Ascolto distratto le notizie di qualche telegiornale serale, leggo su internet drammatiche vicende di cronaca nera, passo in rassegna con preoccupazione i commenti intrisi di odio che gli utenti dei social media postano ogni giorno. La prima impressione che balena nella mia mente è che la violenza sia ormai accettata a livello collettivo come inevitabile mezzo di articolazione dei rapporti umani, pratica sociale deprecata da molte persone ma rispetto alla quale, in fin dei conti, prevale l’assuefazione.

Ma se chiudo gli occhi e mi concentro, mi accorgo che nel corso del tempo sentieri alternativi a quello miope della violenza sono stati tracciati. Ciò che li accomuna, attraverso un filo sottile ma tenace, è la nonviolenza, concetto di per sé molto antico ma che deve la sua definizione attuale a quel metodo di lotta politica teorizzato e adottato da Ghandi negli anni ‘30. Intesa come “obiezione di coscienza personale e disobbedienza civile collettiva alla guerra attraverso l’adozione di adeguati mezzi e strumenti, empatici e creativi, capaci di intervenire nei conflitti per risolverli senza la violenza e la soppressione degli avversari”, la nonviolenza si è affermata nel secondo Novecento come imprescindibile strumento di lotta ai poteri costituiti da parte di tutti coloro che non accettavano la violenza in quanto unica soluzione dei conflitti umani. Nel nostro paese il servizio civile nasce e si diffonde sorretto proprio da questo principio fondamentale.

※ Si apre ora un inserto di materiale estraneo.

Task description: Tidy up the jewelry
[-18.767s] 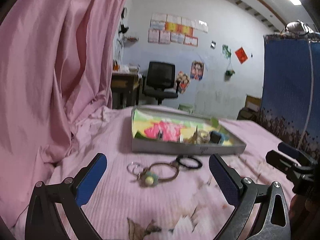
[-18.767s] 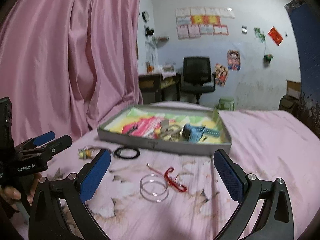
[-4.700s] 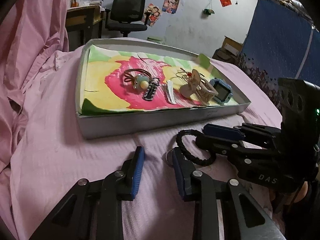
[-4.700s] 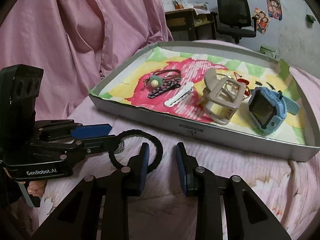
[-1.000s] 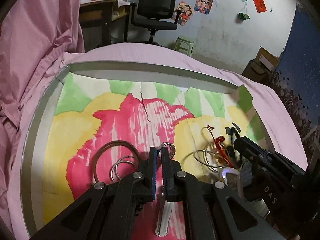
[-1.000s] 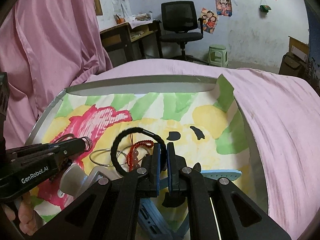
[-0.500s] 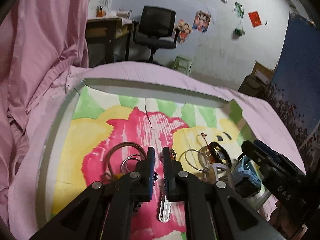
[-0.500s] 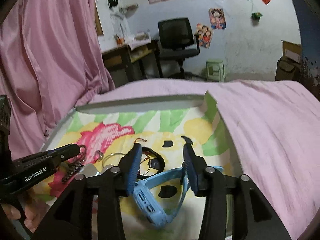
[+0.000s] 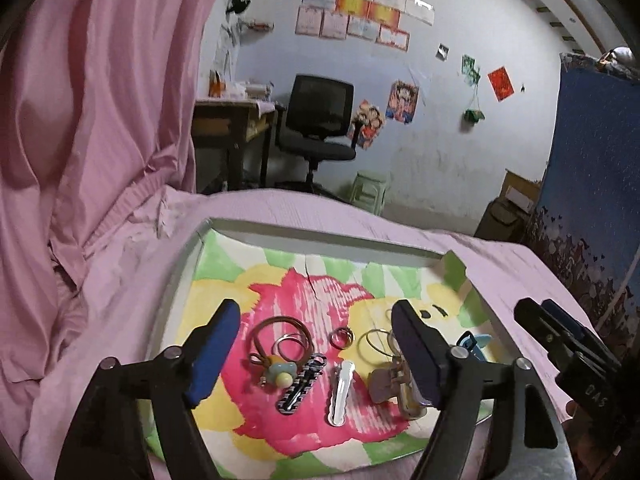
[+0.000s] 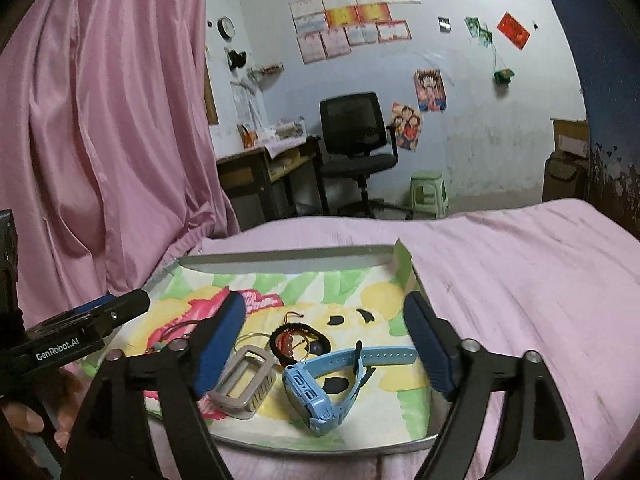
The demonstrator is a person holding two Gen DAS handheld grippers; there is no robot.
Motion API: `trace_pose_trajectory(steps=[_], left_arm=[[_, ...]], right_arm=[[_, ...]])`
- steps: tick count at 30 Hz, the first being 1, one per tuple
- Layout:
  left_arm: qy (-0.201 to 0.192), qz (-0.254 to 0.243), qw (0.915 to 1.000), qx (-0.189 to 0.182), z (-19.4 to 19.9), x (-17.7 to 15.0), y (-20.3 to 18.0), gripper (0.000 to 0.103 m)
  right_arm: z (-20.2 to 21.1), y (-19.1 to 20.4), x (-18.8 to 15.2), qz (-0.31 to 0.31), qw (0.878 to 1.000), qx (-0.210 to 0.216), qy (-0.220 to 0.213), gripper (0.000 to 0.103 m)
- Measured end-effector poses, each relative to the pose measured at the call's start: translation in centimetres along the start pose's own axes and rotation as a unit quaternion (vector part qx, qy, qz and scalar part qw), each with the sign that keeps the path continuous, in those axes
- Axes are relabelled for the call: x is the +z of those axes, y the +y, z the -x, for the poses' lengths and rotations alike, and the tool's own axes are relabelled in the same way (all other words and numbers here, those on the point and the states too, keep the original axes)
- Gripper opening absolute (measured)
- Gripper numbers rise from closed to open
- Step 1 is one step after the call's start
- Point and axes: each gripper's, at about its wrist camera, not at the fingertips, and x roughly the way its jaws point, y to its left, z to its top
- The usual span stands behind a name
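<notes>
Two grippers hang over a pink bed (image 10: 520, 280), both with fingers spread wide and nothing between them. On the bed lies a shallow grey tray (image 10: 280, 255) lined with a flower-print paper (image 9: 224, 280) — every piece of jewelry in view sits inside it. The left gripper (image 9: 316, 354) is above the tray's near-left part; the right gripper (image 10: 324, 346) is above its near-right part.

Largest in the tray is a blue watch (image 10: 316, 392), lying on its side near the front rim, strap reaching right. Just left of it is a beige claw clip (image 10: 244, 380). Behind them, a black band (image 10: 300, 344) rings some red beads. Further left — a brown hair tie (image 9: 280, 338) with a pale bead, a striped clip (image 9: 302, 384), a white snap clip (image 9: 340, 392) and a small ring (image 9: 341, 337), all close together.
</notes>
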Motion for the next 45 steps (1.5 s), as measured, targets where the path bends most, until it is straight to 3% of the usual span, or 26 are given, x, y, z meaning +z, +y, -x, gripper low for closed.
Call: trace_pose_trajectory(steps=[7, 9, 28, 45], left_arm=[[-0.036, -0.003, 0.9993, 0.002, 2.6, -0.7, 0.4, 0.102], [-0.049, -0.002, 0.9988, 0.003, 3.5, -0.9, 0.6, 0.103], [-0.107, -0.01, 0.9941, 0.014, 12.5, -4.1, 1.4, 0.103], [-0.128, -0.013, 0.9913, 0.028, 18.4, -6.9, 2.3, 0.103]], right_arm=[[2.3, 0.3, 0.0, 0.007, 1.0, 0.011, -0.027, 0.095], [2.8, 0.5, -0.1, 0.008, 0.999, 0.013, -0.032, 0.102], [10.7, 2.4, -2.0, 0.027, 0.997, 0.03, -0.063, 0.102], [17.2, 4.0, -4.1, 0.035, 0.995, 0.03, -0.087, 0.102]])
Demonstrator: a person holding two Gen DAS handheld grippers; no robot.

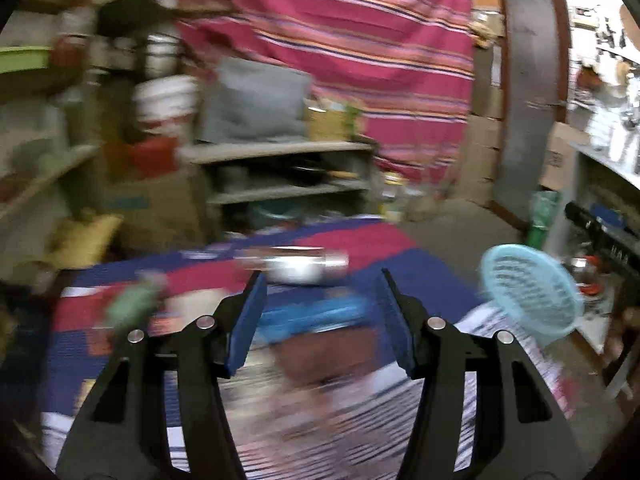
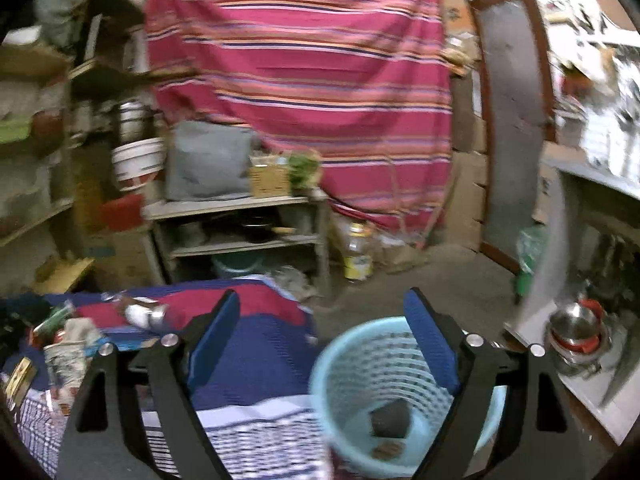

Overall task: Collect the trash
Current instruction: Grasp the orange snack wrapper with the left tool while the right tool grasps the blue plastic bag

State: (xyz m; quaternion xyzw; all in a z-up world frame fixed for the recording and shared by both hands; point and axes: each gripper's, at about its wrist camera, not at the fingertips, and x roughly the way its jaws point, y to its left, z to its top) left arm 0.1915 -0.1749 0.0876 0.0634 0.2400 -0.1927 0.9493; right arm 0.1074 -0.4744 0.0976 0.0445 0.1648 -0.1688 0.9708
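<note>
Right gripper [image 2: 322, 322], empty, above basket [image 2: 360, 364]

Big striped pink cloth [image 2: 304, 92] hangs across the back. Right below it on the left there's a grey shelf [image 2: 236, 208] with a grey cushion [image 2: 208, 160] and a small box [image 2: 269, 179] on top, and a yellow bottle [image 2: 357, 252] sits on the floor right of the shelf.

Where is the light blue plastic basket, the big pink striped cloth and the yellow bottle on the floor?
Light blue plastic mesh basket [image 2: 360, 380]: right wrist view, on its inner wall.
Big pink striped hanging cloth [image 2: 320, 92]: right wrist view, on its middle.
Yellow-labelled plastic bottle on the floor [image 2: 357, 254]: right wrist view, on its body.
</note>
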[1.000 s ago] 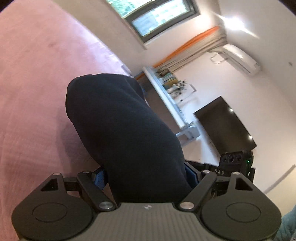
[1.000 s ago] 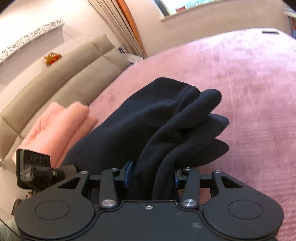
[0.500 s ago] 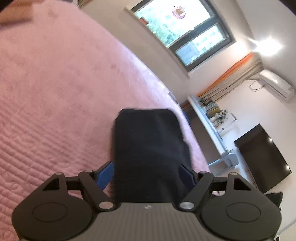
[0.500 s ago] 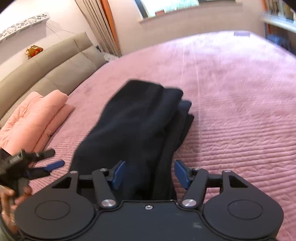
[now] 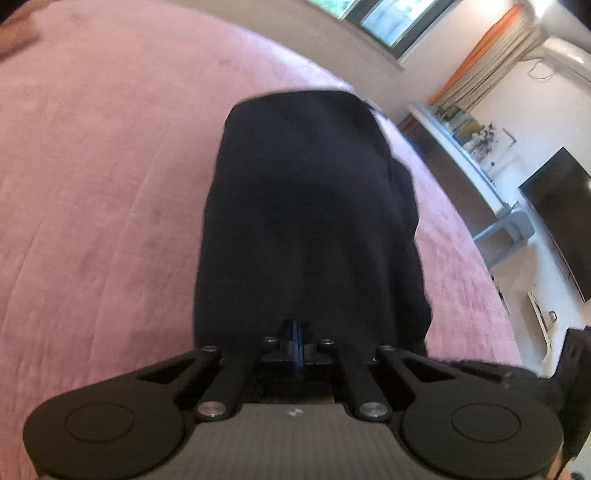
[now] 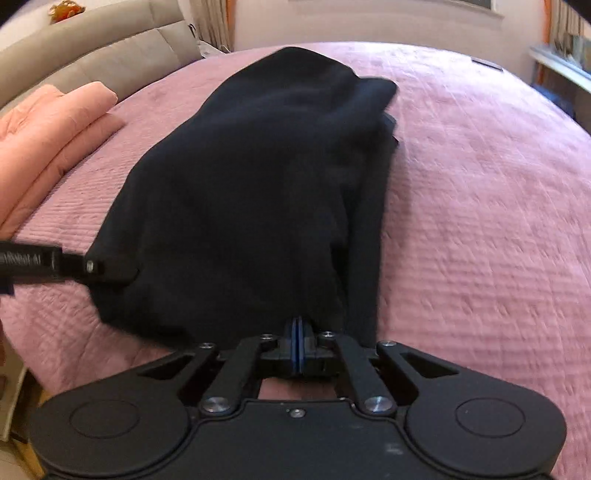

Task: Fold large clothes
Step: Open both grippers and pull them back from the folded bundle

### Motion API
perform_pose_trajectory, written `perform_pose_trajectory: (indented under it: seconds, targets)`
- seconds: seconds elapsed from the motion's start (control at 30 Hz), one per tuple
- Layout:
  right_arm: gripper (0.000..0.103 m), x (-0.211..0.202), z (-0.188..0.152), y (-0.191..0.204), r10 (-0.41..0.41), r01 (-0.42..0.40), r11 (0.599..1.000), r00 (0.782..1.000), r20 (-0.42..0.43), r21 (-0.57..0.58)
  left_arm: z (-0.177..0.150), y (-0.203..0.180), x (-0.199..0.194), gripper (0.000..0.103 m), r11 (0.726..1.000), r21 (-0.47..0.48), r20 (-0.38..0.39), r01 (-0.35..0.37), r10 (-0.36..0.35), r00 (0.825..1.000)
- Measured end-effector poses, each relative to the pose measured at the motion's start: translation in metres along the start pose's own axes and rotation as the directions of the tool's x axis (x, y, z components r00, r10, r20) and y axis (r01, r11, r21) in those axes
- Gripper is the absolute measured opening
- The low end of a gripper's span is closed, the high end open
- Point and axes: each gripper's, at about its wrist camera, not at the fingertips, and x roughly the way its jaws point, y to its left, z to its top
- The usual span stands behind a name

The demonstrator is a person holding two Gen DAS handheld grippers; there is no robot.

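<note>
A dark navy garment (image 5: 306, 206) lies folded in a long bundle on the pink bedspread (image 5: 92, 192). My left gripper (image 5: 297, 341) has its blue pads pressed together at the garment's near edge; whether cloth is pinched between them is hidden. In the right wrist view the same garment (image 6: 258, 177) stretches away from my right gripper (image 6: 297, 345), whose pads are also pressed together at the near edge. The left gripper's fingers (image 6: 96, 271) show at the left, touching the garment's left side.
A folded salmon-pink blanket (image 6: 48, 125) lies at the bed's left, by a beige headboard (image 6: 92, 62). A shelf (image 5: 458, 147), a TV (image 5: 561, 214) and a window (image 5: 391, 22) are beyond the bed's right edge. Pink bedspread (image 6: 480, 221) extends right of the garment.
Both grippers were open around the garment half a second ago; now both have closed at its near edge. The garment has been lowered from a hanging bundle onto the bed.
</note>
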Motion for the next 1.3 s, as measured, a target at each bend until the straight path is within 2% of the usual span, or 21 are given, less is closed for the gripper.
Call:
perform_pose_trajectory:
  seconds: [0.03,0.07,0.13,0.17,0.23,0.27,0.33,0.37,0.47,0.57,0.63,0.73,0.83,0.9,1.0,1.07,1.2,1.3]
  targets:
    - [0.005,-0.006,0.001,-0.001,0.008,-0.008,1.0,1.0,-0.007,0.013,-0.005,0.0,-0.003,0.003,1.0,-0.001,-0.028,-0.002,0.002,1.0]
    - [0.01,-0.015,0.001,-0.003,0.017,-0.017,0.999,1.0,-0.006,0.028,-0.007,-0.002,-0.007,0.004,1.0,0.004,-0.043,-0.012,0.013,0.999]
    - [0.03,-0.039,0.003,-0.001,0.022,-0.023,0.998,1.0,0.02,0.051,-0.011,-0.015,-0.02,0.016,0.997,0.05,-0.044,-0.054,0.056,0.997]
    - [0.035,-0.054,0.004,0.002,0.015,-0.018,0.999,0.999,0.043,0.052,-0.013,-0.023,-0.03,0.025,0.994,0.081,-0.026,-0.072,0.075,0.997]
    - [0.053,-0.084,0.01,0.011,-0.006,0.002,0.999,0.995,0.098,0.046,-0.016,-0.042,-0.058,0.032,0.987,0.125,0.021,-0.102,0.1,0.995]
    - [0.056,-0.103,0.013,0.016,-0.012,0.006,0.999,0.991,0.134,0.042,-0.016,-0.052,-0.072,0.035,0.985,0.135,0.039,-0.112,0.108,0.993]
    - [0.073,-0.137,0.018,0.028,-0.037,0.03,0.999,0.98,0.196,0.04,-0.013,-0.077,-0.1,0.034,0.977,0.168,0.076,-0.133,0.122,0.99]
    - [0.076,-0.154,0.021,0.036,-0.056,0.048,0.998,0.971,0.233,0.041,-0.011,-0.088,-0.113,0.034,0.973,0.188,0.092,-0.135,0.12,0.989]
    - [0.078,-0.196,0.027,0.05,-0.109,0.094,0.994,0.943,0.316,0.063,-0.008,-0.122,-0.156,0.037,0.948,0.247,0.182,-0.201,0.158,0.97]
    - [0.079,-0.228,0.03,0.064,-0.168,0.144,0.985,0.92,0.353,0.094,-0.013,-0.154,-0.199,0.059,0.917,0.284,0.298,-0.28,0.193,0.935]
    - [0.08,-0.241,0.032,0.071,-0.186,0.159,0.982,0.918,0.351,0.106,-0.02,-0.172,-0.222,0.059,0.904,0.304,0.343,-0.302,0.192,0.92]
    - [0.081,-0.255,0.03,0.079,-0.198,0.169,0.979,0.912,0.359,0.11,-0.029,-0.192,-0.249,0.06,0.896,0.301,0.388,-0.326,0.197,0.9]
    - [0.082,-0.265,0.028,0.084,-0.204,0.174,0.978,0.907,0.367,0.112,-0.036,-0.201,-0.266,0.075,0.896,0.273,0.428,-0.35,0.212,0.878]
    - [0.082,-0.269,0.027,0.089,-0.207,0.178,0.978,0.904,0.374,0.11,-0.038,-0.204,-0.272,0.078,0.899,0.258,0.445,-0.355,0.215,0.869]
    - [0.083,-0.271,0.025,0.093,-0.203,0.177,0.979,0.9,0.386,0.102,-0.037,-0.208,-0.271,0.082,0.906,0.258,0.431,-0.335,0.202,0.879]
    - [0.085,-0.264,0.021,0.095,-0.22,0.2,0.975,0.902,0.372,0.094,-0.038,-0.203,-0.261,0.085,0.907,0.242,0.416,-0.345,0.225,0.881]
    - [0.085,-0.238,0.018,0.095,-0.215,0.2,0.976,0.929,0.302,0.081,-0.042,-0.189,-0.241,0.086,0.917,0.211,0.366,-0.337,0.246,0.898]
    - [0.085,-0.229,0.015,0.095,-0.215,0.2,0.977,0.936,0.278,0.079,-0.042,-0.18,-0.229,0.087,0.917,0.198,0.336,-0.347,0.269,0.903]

Tuttavia, in una società in cui è sempre più difficile definire dei “noi” nei quali riconoscersi e identificarsi, per parlare di nonviolenza è forse necessario partire proprio dall’individuo. Se troppo difficile appare nella contemporaneità mettere in discussione i privilegi e gli agi a cui tutti o quasi siamo abituati, la scelta della nonviolenza appare come strada anche solo per immaginare un futuro diverso. Praticare la nonviolenza non significa quindi esclusivamente partecipare a scioperi, boicottaggi e proteste di piazza, ma può assumere la forma di scelte più “semplici” ma non per questo meno dirompenti. Scegliere di adottare una comunicazione empatica e non aggressiva con i nostri amici e famigliari, scegliere di non postare commenti di odio dando libero sfogo a frustrazioni personali, scegliere di dedicare una piccola parte del nostro tempo al bene delle persone care significa dare concretezza alla pratica nonviolenta. Ripartire nel 2024 da queste piccole scelte significa già molto.